- [Work request]: Without including any pictures, reproduce the full listing exactly.

- [Input data]:
···
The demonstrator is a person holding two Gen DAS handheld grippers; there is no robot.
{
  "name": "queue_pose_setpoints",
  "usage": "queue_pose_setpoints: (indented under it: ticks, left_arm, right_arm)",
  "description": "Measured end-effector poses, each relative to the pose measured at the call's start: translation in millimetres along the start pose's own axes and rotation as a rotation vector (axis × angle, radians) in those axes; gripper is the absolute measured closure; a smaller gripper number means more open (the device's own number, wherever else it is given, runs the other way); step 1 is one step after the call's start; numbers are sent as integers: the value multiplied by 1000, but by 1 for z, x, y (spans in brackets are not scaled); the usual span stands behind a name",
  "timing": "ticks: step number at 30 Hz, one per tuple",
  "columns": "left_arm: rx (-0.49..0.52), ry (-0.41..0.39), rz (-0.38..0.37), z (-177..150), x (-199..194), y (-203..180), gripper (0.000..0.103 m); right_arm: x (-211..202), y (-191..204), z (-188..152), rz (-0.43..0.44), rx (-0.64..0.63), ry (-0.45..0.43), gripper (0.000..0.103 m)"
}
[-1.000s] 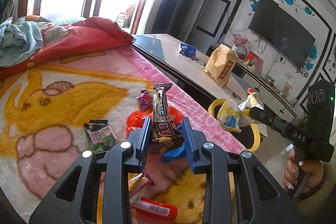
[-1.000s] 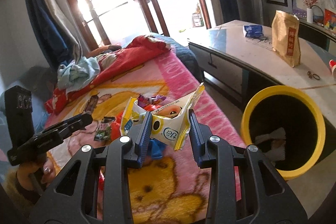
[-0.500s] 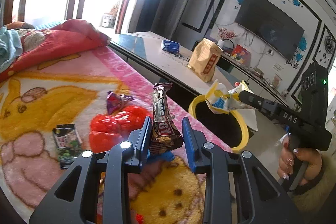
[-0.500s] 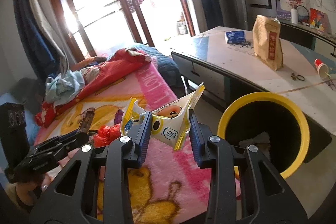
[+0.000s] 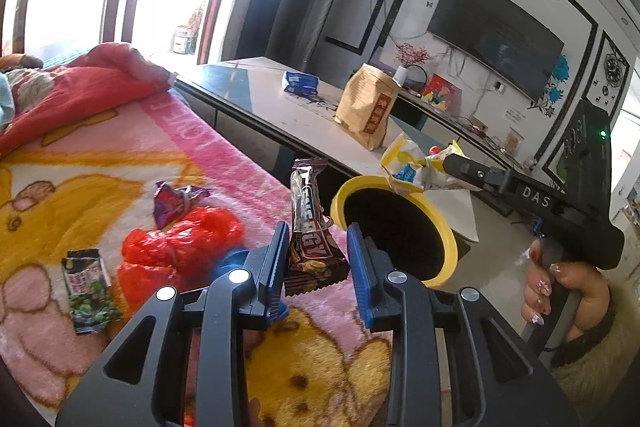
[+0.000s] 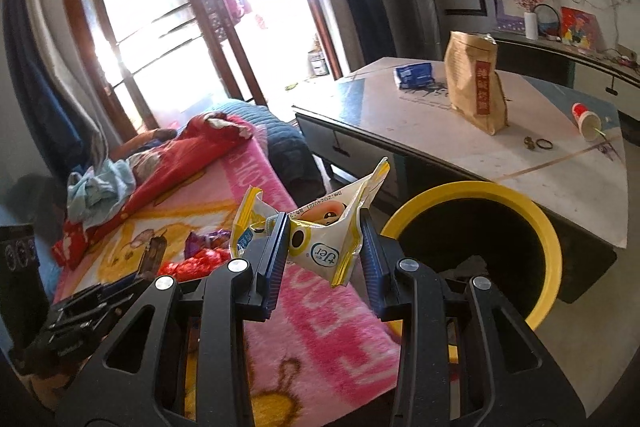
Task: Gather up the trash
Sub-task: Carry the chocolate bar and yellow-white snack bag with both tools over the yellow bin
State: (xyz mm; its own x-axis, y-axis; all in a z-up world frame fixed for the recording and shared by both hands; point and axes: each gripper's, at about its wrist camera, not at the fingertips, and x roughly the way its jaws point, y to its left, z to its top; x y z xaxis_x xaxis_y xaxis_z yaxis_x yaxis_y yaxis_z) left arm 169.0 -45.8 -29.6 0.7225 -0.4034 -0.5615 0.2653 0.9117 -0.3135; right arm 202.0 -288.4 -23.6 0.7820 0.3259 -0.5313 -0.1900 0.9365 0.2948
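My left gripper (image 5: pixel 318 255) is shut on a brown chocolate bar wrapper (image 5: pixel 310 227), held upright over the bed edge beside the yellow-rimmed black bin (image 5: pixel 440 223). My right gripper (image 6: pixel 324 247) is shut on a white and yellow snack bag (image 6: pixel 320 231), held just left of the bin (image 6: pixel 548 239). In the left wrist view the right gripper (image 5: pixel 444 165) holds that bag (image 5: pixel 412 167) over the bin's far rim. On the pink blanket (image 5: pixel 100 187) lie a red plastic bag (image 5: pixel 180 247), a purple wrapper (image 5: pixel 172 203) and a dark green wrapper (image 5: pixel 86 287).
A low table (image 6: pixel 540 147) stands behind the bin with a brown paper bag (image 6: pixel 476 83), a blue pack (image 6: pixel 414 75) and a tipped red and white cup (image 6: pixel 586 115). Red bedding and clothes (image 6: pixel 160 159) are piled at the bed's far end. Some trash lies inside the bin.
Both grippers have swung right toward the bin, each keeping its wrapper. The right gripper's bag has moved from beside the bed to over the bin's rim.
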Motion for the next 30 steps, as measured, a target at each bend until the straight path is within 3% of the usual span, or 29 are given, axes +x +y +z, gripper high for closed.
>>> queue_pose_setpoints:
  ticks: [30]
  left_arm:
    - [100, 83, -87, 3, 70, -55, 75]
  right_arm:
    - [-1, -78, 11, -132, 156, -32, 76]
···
- [Solution to this exercise]:
The demonstrator is a person holding two Gen DAS handheld grippers; there is no robot.
{
  "name": "queue_pose_setpoints",
  "usage": "queue_pose_setpoints: (indented under it: ticks, left_arm, right_arm)",
  "description": "Measured end-effector poses, each relative to the pose measured at the call's start: translation in millimetres along the start pose's own axes and rotation as a rotation vector (axis × angle, radians) in those axes; gripper is the absolute measured closure; a smaller gripper number means more open (the device's own number, wherever else it is given, runs the other way); step 1 is one step after the call's start; numbers are sent as integers: the value multiplied by 1000, but by 1 for z, x, y (spans in brackets are not scaled); the usual span stands behind a name",
  "timing": "ticks: step number at 30 Hz, one per tuple",
  "columns": "left_arm: rx (-0.49..0.52), ry (-0.41..0.39), rz (-0.38..0.37), z (-177..150), x (-199..194), y (-203..180), gripper (0.000..0.103 m); right_arm: x (-211..202), y (-191..204), z (-188..152), rz (-0.43..0.44), rx (-0.64..0.63), ry (-0.45..0.43), gripper (0.000..0.103 m)"
}
[-1.000s] 
[-1.000s] 
[-0.500s] 
[-0.500s] 
[+0.000s] 
[+0.000s] 
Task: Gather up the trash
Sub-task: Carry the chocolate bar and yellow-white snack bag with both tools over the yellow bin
State: (xyz mm; its own x-axis, y-axis; all in a z-up world frame fixed for the recording and shared by both hands; point and axes: each gripper's, at about its wrist camera, not at the fingertips, and x roughly the way its jaws point, y to its left, z to its top; x y z xaxis_x xaxis_y xaxis_z yaxis_x yaxis_y yaxis_z) left arm 169.0 -45.8 -29.6 0.7225 -0.4034 -0.5615 0.2653 0.9117 -0.3135; right arm 202.0 -288.4 -23.6 0.7820 0.3259 -0.5313 -0.1900 0.9365 0.2948
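My left gripper (image 5: pixel 318 255) is shut on a brown chocolate bar wrapper (image 5: pixel 310 227), held upright over the bed edge beside the yellow-rimmed black bin (image 5: pixel 440 223). My right gripper (image 6: pixel 324 247) is shut on a white and yellow snack bag (image 6: pixel 320 231), held just left of the bin (image 6: pixel 548 239). In the left wrist view the right gripper (image 5: pixel 444 165) holds that bag (image 5: pixel 412 167) over the bin's far rim. On the pink blanket (image 5: pixel 100 187) lie a red plastic bag (image 5: pixel 180 247), a purple wrapper (image 5: pixel 172 203) and a dark green wrapper (image 5: pixel 86 287).
A low table (image 6: pixel 540 147) stands behind the bin with a brown paper bag (image 6: pixel 476 83), a blue pack (image 6: pixel 414 75) and a tipped red and white cup (image 6: pixel 586 115). Red bedding and clothes (image 6: pixel 160 159) are piled at the bed's far end. Some trash lies inside the bin.
Both grippers have swung right toward the bin, each keeping its wrapper. The right gripper's bag has moved from beside the bed to over the bin's rim.
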Motion for the next 30 steps, as measured, a target at each bend until the straight path is within 3% of the usual span, or 29 are given, axes +x +y +z, gripper high for closed.
>>> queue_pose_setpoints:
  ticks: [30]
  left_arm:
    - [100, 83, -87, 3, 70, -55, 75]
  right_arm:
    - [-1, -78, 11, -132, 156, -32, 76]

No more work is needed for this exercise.